- **Prompt**
Find, in the records below, the line that contains "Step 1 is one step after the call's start" and the line that contains "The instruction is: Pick". Copy those two lines and everything between them exactly, but not the pictures.

- **Given information**
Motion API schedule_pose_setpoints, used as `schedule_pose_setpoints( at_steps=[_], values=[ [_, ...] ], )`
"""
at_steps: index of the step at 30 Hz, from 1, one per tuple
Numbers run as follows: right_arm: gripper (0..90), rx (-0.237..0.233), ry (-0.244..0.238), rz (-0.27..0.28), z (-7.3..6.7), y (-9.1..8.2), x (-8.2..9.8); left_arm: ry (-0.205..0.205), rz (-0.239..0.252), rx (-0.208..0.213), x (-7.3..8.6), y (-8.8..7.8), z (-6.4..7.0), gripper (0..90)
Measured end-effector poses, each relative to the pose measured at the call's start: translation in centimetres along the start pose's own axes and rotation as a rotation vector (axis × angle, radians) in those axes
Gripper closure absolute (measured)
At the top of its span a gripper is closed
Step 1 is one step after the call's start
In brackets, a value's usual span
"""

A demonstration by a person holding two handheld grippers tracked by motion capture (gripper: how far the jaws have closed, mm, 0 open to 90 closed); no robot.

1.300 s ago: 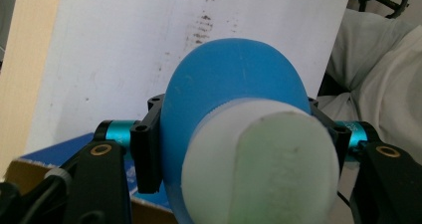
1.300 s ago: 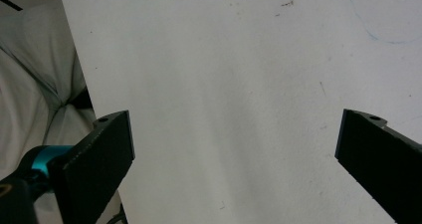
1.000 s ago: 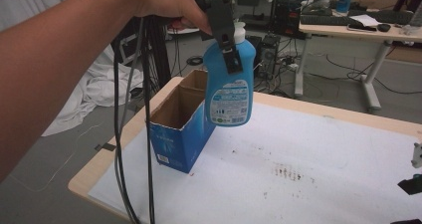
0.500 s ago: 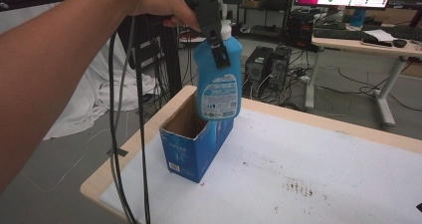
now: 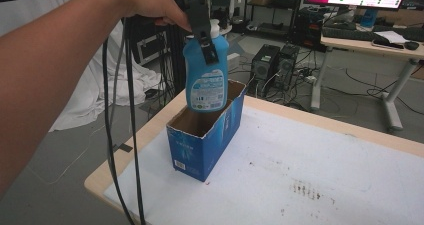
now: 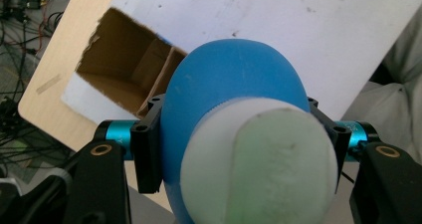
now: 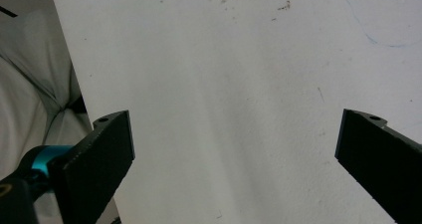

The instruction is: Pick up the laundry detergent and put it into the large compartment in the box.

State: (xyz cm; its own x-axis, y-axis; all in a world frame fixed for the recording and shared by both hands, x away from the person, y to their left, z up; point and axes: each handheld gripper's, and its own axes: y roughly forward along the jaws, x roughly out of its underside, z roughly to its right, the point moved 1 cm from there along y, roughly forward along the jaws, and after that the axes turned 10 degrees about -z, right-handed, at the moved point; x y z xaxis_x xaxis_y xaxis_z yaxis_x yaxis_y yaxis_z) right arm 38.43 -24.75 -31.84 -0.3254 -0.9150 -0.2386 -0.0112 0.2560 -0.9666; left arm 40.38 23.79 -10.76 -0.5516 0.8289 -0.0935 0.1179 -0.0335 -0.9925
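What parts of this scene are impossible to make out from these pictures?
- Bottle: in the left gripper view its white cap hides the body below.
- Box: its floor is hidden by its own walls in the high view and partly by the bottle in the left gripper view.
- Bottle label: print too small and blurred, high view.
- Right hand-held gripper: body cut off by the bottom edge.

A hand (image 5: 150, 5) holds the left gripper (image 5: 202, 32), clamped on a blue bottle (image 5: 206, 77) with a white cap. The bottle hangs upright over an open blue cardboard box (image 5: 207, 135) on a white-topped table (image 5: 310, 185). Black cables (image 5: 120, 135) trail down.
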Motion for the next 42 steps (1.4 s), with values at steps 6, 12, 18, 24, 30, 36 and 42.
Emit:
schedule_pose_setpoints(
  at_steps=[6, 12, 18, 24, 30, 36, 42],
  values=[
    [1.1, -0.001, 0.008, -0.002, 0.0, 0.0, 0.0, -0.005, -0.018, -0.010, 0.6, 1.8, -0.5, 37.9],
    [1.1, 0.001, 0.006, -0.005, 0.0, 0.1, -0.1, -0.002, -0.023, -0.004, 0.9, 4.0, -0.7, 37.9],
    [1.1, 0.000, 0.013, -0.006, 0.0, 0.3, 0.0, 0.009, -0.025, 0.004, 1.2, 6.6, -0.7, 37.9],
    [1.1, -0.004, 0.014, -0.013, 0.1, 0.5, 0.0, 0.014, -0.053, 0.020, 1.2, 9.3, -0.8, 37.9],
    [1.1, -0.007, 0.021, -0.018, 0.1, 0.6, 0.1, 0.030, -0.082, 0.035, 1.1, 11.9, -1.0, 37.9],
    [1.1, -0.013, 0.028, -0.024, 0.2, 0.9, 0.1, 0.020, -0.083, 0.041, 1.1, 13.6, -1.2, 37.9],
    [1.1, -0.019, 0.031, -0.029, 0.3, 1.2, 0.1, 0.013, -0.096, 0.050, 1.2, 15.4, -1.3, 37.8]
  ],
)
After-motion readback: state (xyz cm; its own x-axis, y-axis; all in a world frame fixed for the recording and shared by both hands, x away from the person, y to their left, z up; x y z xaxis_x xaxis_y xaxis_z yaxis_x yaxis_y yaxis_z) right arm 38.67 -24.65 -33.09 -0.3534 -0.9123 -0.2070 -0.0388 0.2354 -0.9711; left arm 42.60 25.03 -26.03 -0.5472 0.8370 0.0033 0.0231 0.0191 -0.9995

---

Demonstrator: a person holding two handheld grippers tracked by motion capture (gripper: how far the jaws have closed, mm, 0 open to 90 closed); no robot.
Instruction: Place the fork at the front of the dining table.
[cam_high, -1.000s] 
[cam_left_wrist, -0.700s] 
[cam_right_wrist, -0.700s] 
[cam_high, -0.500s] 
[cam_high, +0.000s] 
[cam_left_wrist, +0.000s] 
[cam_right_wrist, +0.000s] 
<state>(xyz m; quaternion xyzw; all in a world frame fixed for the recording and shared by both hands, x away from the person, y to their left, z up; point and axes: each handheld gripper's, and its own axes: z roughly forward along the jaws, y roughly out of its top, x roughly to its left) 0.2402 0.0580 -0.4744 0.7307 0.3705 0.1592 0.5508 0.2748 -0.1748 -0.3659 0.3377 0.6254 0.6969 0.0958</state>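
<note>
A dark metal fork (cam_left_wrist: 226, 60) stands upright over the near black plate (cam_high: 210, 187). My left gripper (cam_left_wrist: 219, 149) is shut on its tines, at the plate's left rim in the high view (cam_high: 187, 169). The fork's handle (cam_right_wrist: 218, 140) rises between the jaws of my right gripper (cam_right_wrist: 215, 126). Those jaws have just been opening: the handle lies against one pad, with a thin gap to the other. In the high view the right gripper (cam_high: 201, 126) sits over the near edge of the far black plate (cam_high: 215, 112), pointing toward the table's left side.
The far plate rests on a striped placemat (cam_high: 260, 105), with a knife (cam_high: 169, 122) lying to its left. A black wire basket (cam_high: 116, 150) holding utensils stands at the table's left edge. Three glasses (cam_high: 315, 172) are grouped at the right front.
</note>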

- **Solution**
Step 1 is one step after the call's start
In brackets, a value's usual span
"""

A demonstration by a person holding two handheld grippers tracked by motion capture (gripper: how far the jaws have closed, mm, 0 open to 90 closed); no robot.

1.300 s ago: 
1.300 s ago: 
1.000 s ago: 
0.500 s ago: 
now: 
now: 
now: 

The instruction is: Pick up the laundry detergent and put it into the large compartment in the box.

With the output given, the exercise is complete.